Starting with the line that contains "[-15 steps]", repeat each line exactly through the final line of the listing. No picture should appear in the copy.

------------------------------------------------------------

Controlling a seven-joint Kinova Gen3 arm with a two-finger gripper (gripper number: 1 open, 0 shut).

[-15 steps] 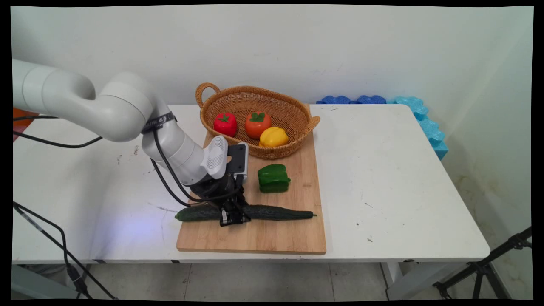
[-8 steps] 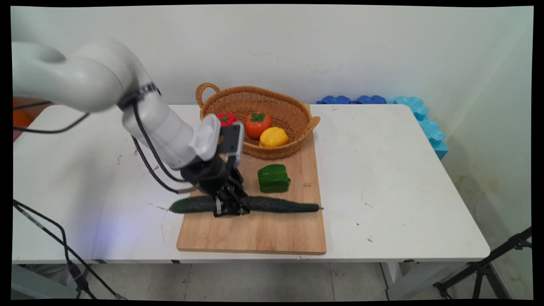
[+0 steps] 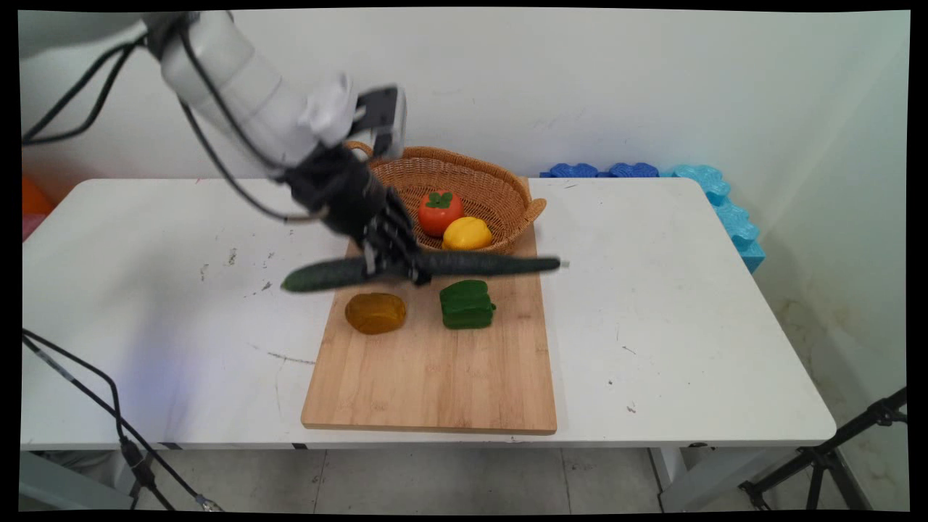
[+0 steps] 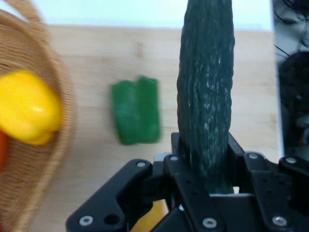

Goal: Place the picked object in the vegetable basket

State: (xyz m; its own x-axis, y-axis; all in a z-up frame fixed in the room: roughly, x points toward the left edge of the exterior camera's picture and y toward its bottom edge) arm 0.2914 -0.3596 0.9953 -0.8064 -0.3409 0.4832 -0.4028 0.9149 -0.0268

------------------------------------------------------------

**SOLUTION FOR THIS TASK**
[-15 steps] 
[-8 steps] 
[+0 steps] 
[+0 steps] 

Goal: Place the picked object in the vegetable basket

State: (xyz m; its own x-axis, y-axis; all in a z-up frame fixed in the room: roughly, x points toward the left edge of the exterior camera's picture and y toward its bottom edge) arm 0.2914 -0.3596 0.9953 -0.8064 -0.3409 0.4832 -0.4028 0.9149 -0.0268

This exercise is now complete.